The problem: The complete listing should be restated word for word.

Input data:
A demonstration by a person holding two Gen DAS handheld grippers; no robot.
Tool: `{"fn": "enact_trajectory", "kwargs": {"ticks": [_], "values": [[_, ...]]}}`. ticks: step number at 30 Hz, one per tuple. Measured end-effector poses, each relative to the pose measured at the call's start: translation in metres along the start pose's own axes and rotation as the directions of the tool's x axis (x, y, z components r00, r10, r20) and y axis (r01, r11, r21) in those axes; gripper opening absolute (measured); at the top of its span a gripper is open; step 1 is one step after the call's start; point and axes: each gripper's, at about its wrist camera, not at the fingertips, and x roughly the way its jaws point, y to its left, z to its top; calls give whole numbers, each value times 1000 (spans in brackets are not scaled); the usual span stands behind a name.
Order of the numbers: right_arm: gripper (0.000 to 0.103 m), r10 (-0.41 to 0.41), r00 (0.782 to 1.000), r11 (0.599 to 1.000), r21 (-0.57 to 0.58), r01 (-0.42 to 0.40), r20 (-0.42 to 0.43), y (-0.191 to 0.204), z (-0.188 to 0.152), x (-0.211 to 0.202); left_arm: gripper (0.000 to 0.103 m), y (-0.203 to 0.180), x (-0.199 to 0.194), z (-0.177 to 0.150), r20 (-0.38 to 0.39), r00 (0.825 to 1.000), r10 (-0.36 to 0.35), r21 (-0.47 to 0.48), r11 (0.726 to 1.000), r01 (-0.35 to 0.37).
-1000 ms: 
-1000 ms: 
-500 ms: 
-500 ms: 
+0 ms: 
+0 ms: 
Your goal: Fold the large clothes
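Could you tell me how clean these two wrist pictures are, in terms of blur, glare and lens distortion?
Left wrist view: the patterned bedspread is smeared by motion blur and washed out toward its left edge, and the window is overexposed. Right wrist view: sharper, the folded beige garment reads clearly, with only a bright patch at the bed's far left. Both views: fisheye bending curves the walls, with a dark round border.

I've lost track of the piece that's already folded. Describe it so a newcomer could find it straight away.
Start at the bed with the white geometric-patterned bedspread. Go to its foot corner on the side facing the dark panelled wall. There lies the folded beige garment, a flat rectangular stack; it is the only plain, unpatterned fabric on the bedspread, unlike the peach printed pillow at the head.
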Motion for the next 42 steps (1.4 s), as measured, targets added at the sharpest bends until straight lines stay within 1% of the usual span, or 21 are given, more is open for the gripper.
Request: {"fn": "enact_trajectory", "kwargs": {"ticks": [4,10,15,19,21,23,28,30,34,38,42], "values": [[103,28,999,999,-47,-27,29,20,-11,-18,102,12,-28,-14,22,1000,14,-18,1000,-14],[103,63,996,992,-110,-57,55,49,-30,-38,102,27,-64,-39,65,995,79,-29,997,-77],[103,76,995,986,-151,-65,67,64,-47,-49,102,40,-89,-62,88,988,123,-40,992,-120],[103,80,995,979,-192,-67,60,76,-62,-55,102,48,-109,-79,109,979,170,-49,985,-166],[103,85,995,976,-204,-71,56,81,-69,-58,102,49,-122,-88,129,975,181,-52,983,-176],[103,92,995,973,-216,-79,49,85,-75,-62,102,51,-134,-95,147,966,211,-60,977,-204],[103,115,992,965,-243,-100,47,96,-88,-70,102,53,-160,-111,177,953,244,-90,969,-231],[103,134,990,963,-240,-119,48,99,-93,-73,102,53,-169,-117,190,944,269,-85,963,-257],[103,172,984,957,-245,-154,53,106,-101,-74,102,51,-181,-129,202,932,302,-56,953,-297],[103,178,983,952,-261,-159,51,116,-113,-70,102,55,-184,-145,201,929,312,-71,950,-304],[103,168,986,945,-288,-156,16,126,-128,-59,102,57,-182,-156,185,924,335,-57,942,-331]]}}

Solution to this exercise:
A demonstration by a person holding two Gen DAS handheld grippers; no robot.
Tool: `{"fn": "enact_trajectory", "kwargs": {"ticks": [_], "values": [[_, ...]]}}`. ticks: step number at 30 Hz, one per tuple. Measured end-effector poses, each relative to the pose measured at the call's start: translation in metres along the start pose's own axes and rotation as the directions of the tool's x axis (x, y, z components r00, r10, r20) and y axis (r01, r11, r21) in those axes; gripper opening absolute (measured); at the top of its span a gripper is open; step 1 is one step after the call's start; point and axes: each gripper's, at about its wrist camera, not at the fingertips, and x roughly the way its jaws point, y to its left, z to its top; calls give whole numbers, each value times 1000 (spans in brackets are not scaled); the usual span stands behind a name.
Order of the numbers: right_arm: gripper (0.000 to 0.103 m), r10 (-0.41 to 0.41), r00 (0.782 to 1.000), r11 (0.599 to 1.000), r21 (-0.57 to 0.58), r01 (-0.42 to 0.40), r20 (-0.42 to 0.43), y (-0.191 to 0.204), z (-0.188 to 0.152), x (-0.211 to 0.202); left_arm: gripper (0.000 to 0.103 m), y (-0.203 to 0.180), x (-0.199 to 0.194), z (-0.177 to 0.150), r20 (-0.38 to 0.39), r00 (0.825 to 1.000), r10 (-0.36 to 0.35), r21 (-0.47 to 0.48), r11 (0.726 to 1.000), r01 (-0.35 to 0.37).
-1000 ms: 
-1000 ms: 
-500 ms: 
-500 ms: 
+0 ms: 
+0 ms: 
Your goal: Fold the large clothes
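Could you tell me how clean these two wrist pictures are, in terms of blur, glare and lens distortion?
Left wrist view: the patterned bedspread is smeared by motion blur and washed out toward its left edge, and the window is overexposed. Right wrist view: sharper, the folded beige garment reads clearly, with only a bright patch at the bed's far left. Both views: fisheye bending curves the walls, with a dark round border.

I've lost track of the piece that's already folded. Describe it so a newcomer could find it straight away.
Start at the bed with the white geometric-patterned bedspread. Go to its foot corner on the side facing the dark panelled wall. There lies the folded beige garment, a flat rectangular stack; it is the only plain, unpatterned fabric on the bedspread, unlike the peach printed pillow at the head.
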Motion for the next 42 steps (1.4 s), as measured, targets added at the sharpest bends until straight lines stay within 1% of the usual span, or 21 are given, more is open for the gripper.
Request: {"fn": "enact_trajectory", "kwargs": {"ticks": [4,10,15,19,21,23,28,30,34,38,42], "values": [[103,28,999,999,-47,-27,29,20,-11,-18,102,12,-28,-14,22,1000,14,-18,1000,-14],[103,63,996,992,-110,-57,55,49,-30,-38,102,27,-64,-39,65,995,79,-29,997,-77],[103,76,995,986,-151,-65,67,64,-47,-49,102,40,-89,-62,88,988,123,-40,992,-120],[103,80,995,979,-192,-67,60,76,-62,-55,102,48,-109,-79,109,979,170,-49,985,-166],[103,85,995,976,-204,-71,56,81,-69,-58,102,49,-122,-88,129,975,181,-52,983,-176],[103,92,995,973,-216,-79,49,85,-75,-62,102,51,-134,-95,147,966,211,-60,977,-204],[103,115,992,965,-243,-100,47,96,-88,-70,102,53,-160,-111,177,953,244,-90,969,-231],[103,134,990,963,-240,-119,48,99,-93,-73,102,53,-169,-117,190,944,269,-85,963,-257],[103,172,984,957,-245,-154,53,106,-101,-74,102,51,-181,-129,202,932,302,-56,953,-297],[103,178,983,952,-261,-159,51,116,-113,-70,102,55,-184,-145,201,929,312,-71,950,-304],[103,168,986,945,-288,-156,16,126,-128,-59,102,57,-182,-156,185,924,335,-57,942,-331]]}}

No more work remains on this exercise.